*Exercise details:*
Print every line of the listing below, starting with the line that holds "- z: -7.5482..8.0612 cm" and going on through the line that holds "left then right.", both included, and print nothing else.

*Listed entries:*

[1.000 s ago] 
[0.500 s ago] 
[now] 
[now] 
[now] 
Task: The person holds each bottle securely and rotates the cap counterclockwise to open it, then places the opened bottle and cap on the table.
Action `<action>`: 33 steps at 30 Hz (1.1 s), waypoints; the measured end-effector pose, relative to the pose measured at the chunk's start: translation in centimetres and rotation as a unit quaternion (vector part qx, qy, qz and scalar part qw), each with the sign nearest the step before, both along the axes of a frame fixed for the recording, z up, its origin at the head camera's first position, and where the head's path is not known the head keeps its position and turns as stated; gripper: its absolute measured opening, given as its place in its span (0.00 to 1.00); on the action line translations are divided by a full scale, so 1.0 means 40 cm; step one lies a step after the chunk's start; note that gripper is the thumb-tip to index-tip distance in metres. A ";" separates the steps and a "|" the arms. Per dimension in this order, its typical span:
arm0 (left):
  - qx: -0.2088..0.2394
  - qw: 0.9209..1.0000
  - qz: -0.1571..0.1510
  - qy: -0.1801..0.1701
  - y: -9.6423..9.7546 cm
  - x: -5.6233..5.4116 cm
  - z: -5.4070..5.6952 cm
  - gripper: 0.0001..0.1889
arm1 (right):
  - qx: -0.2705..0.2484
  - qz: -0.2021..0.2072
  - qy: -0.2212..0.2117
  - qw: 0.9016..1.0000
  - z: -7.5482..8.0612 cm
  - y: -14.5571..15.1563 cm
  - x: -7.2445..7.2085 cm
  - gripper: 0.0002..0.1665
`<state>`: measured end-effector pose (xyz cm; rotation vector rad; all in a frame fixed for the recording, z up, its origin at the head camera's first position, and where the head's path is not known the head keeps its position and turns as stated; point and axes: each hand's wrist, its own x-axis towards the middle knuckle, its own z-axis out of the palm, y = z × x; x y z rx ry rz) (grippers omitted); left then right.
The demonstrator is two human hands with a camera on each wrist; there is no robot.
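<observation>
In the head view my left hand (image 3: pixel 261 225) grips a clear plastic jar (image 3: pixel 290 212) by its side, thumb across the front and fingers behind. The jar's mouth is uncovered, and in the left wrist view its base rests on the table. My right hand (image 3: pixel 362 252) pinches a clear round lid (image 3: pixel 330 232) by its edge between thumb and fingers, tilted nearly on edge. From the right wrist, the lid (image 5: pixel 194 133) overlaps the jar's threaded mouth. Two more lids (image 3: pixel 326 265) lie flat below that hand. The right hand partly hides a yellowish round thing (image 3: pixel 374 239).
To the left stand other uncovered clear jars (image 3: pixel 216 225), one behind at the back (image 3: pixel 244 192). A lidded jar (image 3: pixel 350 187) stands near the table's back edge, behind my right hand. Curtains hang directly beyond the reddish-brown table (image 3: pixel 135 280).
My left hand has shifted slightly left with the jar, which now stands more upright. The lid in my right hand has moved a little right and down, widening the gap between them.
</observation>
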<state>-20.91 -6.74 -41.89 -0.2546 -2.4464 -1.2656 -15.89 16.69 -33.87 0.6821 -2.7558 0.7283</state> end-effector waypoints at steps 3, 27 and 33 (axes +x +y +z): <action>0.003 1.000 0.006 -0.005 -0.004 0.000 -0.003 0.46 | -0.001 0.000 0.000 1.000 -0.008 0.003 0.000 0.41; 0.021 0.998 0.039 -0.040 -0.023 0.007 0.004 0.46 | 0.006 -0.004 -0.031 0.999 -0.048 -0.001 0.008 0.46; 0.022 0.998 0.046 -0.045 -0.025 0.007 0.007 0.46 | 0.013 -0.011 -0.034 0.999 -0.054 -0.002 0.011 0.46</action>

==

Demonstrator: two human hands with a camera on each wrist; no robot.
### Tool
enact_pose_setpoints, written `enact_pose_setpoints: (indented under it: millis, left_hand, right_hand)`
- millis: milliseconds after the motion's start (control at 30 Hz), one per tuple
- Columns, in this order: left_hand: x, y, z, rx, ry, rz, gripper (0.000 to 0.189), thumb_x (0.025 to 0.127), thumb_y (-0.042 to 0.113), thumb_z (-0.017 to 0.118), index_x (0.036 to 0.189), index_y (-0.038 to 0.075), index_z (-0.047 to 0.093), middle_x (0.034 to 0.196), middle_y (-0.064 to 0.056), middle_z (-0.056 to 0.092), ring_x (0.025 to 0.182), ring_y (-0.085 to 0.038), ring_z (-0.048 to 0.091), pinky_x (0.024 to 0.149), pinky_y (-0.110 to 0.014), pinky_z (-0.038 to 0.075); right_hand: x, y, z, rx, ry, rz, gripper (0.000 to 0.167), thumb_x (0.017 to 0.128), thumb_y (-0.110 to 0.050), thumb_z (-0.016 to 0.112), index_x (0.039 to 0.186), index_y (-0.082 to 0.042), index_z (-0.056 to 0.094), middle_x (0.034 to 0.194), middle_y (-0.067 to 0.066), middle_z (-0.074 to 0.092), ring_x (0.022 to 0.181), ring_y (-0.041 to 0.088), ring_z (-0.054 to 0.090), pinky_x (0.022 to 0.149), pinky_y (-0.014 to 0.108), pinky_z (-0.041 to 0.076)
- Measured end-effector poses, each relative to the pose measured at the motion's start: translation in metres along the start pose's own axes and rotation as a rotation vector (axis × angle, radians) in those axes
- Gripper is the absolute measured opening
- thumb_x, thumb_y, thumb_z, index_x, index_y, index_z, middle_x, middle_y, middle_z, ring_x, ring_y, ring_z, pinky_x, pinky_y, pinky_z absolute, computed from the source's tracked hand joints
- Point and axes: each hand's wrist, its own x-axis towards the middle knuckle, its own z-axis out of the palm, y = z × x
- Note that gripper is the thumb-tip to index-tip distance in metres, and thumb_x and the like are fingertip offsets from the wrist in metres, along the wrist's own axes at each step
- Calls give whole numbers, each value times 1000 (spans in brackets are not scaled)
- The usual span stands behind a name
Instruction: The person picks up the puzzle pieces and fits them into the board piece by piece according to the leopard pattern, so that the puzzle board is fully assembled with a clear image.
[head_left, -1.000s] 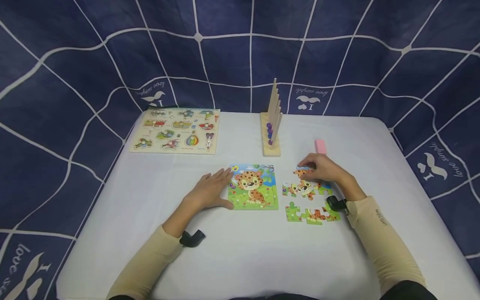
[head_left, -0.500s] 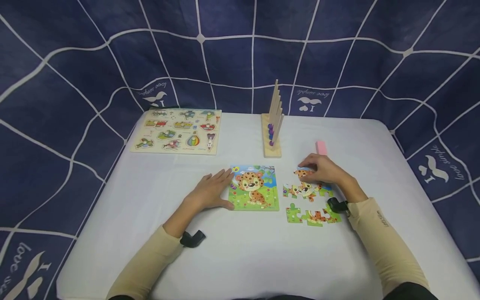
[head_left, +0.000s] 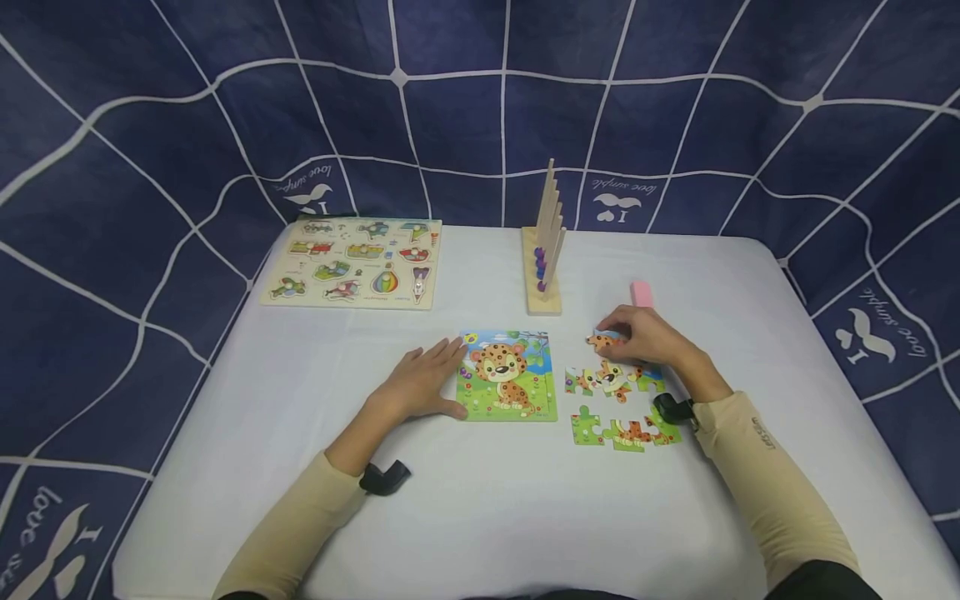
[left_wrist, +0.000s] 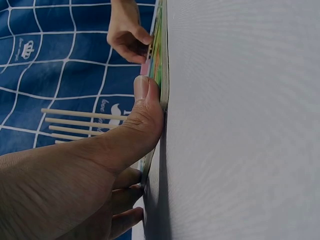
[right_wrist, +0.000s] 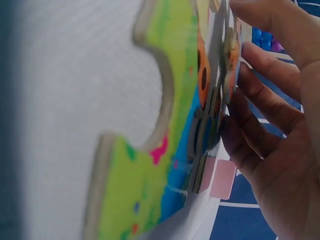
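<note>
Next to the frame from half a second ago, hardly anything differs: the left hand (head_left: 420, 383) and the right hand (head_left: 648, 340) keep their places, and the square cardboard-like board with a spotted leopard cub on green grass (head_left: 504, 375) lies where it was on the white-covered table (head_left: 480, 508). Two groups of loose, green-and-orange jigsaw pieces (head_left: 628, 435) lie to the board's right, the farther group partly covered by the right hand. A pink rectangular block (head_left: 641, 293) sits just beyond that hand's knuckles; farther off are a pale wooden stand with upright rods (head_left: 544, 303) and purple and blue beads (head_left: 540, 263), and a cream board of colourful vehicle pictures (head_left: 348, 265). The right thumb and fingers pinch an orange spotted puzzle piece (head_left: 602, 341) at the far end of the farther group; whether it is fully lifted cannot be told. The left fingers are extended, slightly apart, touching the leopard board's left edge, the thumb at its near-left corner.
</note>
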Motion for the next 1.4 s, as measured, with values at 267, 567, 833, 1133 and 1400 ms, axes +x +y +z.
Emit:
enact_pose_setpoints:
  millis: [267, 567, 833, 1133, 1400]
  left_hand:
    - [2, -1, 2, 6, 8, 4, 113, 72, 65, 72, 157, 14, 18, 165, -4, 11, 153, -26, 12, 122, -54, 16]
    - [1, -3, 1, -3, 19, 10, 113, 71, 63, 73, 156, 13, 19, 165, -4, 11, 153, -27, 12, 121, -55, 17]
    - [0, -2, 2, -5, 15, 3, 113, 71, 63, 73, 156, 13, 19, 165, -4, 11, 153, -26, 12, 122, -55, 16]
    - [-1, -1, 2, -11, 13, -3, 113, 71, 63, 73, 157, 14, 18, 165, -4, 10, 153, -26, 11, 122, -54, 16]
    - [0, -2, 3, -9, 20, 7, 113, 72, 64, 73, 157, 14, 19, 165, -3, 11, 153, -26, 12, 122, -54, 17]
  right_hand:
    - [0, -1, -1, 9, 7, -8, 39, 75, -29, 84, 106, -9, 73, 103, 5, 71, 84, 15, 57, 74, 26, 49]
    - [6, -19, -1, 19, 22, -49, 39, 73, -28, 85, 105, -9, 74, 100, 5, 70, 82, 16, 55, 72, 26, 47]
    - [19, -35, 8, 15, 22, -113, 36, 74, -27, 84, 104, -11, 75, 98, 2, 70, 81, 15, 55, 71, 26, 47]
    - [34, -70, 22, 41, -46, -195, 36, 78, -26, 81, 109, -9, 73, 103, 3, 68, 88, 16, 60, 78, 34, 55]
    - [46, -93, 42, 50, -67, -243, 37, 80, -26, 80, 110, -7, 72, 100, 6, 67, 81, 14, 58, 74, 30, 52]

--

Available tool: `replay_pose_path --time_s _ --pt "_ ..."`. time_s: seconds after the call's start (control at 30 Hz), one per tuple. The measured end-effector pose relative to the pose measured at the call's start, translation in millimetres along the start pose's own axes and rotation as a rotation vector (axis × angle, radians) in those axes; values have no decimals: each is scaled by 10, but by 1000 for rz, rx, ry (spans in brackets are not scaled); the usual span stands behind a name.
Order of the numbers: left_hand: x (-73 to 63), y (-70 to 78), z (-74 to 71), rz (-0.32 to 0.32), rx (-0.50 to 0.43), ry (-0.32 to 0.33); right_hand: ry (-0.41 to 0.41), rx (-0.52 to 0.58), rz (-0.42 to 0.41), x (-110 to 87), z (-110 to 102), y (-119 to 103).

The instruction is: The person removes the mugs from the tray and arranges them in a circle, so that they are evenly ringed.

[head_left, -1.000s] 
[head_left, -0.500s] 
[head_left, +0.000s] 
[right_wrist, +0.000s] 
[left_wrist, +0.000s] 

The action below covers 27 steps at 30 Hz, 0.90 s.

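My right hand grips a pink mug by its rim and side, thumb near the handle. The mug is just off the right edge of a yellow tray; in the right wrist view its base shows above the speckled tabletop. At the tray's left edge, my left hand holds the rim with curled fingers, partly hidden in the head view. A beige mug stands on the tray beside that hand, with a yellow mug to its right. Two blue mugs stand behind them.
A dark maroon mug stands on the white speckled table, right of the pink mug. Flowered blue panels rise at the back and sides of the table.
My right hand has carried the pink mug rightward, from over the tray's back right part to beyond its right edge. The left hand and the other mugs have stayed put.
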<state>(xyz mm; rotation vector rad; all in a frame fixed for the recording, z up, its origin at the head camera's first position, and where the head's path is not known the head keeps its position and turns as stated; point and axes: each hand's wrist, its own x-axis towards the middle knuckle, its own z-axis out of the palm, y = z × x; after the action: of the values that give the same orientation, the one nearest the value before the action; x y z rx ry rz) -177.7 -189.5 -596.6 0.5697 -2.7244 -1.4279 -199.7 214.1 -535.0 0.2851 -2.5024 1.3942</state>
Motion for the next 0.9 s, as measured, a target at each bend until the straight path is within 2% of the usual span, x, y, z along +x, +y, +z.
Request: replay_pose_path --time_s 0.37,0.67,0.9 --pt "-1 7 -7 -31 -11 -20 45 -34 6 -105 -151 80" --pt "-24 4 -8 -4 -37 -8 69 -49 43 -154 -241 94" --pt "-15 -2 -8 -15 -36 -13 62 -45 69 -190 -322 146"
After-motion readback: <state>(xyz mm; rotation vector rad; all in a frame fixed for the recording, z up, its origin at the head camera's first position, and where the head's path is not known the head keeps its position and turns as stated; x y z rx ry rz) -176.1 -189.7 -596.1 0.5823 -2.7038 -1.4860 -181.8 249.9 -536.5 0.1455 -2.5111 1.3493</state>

*Expected answer:*
  - z: -7.5482..8.0612 cm
  - y: -14.5571..15.1563 cm
  - x: -7.2445..7.2085 cm
  - gripper: 0.0002..0.1665
`<state>`: measured end-effector pose (xyz cm; rotation vector rad; all in a frame fixed for the recording, z up, its origin at the head camera's first position, and where the head's path is not known the head keeps its position and turns as stated; point and axes: each hand's wrist, its own x-axis towards the middle knuckle, its own z-axis out of the palm, y = z × x; x y z rx ry rz) (grippers omitted); left then right.

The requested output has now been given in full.